Task details
Exactly and only the lines from the first entry through the line with "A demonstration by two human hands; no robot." should be copied, both ends included, with no pictures.

----------------

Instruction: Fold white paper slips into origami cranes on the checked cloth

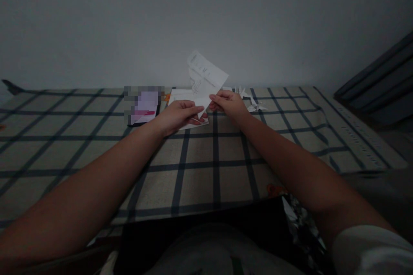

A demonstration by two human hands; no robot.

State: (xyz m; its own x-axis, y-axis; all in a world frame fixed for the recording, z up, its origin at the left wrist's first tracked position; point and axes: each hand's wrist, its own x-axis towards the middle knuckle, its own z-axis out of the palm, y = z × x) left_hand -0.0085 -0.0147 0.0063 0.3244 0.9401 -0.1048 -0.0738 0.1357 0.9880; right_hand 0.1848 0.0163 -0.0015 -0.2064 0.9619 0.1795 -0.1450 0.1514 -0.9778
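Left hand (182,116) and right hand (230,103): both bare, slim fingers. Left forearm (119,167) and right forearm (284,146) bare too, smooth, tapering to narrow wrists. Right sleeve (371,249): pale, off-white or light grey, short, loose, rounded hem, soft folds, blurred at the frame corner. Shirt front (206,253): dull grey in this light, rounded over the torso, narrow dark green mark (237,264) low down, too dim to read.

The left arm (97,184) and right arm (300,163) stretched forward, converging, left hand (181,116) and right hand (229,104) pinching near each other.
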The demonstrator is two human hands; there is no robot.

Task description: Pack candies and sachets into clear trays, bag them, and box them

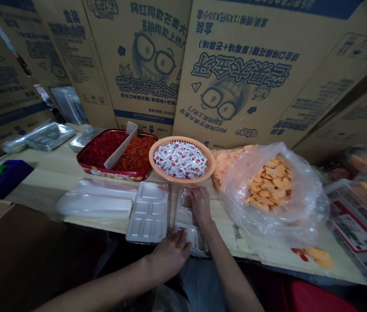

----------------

Answer to the exercise
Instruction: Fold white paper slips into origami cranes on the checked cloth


A demonstration by two human hands; no robot.

The complete answer has now been given.